The data START
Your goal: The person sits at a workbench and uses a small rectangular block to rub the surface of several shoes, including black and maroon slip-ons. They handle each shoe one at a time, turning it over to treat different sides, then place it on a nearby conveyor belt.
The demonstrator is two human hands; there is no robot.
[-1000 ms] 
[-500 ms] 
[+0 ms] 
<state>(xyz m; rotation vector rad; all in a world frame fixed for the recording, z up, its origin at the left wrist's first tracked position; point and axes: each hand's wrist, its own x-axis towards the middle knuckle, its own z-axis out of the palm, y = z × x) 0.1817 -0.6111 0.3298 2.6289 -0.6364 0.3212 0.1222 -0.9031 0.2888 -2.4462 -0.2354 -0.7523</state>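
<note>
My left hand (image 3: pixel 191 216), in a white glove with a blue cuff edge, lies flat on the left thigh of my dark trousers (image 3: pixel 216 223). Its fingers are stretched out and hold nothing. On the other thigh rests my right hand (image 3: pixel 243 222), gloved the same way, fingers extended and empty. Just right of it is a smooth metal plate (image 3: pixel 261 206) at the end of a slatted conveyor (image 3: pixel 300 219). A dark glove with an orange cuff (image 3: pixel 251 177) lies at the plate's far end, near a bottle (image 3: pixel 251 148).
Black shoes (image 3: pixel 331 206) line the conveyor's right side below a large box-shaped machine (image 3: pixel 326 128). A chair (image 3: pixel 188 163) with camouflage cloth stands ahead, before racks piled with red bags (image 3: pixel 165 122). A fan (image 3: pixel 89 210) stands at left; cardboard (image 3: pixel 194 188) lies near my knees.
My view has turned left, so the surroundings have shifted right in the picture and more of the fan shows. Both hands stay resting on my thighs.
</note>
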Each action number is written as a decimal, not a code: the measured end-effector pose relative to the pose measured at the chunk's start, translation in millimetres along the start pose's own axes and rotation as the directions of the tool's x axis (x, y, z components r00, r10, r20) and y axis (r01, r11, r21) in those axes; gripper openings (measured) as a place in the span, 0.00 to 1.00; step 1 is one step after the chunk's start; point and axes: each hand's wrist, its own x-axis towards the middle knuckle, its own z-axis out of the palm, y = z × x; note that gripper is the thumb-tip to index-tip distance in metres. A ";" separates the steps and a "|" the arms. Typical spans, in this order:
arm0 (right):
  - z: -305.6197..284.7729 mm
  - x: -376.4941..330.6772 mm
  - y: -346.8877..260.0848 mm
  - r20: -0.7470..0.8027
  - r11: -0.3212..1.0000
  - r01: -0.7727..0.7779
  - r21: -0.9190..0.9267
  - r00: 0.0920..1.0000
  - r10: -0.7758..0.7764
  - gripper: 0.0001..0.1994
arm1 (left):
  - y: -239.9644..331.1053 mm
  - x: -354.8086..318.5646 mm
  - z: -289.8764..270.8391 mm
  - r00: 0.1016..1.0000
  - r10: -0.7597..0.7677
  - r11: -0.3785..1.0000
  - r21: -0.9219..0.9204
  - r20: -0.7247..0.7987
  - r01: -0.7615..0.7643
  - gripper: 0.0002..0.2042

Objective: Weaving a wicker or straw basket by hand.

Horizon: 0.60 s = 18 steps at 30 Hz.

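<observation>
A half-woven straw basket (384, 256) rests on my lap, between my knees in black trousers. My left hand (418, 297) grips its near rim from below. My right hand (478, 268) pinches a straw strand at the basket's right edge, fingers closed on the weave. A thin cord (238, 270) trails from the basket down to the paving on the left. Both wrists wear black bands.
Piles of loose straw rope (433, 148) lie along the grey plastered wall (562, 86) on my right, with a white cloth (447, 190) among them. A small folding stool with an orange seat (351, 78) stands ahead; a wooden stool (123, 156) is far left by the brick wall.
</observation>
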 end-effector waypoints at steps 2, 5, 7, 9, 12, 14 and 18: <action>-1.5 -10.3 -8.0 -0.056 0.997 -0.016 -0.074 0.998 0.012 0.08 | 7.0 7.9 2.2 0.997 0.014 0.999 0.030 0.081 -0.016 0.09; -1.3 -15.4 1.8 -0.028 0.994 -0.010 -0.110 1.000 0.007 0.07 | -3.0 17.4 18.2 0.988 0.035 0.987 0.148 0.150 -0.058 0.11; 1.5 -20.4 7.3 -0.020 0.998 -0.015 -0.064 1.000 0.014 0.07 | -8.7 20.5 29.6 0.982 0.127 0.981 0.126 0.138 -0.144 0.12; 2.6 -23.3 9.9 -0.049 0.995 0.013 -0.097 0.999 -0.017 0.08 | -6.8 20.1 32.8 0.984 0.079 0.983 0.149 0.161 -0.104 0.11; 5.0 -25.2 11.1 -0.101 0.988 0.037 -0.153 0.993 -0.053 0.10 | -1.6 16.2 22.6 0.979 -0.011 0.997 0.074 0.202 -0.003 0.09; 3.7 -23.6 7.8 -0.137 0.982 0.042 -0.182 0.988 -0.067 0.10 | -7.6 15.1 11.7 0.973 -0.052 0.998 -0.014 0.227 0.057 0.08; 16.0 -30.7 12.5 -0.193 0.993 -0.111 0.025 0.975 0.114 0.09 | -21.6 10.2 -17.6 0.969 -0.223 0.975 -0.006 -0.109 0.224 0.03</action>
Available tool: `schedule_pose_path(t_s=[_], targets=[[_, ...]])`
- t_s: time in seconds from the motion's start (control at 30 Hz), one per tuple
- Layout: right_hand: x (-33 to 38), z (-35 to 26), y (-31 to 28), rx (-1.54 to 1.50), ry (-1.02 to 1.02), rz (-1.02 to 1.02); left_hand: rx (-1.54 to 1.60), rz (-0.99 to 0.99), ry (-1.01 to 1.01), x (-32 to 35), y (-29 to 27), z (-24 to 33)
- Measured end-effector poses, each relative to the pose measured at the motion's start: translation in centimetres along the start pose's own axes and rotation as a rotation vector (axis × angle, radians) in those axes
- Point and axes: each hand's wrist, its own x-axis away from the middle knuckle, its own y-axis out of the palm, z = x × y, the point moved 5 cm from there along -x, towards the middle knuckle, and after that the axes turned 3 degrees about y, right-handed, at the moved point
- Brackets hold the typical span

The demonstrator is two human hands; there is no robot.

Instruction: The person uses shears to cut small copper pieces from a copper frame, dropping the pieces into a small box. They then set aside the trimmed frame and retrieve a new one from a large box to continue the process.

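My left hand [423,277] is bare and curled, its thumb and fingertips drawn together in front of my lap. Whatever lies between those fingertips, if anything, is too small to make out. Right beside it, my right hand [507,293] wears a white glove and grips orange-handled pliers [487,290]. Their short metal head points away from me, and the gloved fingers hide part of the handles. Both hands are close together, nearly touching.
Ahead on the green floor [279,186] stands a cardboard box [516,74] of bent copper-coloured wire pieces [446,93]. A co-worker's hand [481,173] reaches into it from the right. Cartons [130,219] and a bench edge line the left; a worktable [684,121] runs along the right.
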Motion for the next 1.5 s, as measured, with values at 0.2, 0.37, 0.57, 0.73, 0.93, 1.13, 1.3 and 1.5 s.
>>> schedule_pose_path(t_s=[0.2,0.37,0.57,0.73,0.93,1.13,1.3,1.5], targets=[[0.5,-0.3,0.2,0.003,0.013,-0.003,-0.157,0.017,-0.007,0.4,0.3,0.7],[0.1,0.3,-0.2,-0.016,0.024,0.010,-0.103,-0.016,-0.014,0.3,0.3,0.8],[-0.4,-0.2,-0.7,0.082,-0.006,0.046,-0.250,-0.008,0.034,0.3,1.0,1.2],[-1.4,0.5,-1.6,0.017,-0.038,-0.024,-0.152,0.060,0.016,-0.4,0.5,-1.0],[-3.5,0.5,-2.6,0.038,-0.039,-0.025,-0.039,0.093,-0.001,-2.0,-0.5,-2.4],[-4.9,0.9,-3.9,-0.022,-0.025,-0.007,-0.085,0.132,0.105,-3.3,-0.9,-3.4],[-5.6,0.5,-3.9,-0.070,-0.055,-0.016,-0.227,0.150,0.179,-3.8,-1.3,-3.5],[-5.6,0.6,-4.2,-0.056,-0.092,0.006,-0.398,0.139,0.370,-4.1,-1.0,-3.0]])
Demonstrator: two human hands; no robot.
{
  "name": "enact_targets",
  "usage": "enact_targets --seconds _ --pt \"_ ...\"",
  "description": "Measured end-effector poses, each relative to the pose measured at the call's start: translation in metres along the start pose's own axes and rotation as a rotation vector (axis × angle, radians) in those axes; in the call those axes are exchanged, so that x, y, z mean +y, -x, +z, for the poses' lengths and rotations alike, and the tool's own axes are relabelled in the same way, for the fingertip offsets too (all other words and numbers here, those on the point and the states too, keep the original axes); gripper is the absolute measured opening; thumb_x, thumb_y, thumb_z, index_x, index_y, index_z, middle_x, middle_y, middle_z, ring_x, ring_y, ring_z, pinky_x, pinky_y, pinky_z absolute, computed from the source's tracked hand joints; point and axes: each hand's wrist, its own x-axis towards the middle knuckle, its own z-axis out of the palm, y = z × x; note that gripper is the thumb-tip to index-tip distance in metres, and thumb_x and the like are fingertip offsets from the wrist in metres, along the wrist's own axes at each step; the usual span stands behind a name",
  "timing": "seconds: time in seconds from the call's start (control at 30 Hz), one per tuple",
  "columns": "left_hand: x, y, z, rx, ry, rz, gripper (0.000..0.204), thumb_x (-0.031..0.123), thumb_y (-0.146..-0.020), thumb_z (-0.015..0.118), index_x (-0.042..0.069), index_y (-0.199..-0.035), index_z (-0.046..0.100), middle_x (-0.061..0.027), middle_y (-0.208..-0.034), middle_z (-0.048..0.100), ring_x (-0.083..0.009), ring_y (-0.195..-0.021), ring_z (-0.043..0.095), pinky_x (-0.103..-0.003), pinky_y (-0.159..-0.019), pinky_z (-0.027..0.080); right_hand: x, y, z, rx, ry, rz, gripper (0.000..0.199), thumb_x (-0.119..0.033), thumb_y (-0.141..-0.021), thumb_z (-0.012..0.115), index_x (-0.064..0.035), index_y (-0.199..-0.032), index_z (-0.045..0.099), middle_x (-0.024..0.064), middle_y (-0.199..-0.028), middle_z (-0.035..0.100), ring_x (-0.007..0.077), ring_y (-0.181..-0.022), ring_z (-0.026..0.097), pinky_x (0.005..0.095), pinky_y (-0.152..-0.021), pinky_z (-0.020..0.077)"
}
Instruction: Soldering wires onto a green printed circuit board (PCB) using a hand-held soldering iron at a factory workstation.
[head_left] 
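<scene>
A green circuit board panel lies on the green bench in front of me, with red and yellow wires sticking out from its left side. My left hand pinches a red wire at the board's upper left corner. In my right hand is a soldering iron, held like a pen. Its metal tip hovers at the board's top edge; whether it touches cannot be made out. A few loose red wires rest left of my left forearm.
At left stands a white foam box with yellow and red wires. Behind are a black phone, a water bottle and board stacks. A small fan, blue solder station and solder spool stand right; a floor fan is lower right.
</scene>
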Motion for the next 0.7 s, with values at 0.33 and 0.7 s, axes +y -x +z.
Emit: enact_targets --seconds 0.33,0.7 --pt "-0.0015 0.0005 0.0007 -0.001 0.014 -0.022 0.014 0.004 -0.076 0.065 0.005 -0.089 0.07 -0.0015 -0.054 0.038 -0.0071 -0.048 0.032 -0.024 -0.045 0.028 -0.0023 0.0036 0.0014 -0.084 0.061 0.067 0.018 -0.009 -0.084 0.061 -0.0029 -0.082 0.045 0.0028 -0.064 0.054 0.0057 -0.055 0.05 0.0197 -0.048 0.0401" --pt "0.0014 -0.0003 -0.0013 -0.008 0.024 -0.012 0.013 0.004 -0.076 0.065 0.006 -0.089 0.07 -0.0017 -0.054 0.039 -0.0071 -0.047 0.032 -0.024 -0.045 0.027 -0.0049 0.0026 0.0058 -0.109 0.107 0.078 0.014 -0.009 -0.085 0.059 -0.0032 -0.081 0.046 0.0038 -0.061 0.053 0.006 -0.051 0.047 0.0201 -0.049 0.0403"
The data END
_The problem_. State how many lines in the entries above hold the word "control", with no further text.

_Solution for this exercise_. 2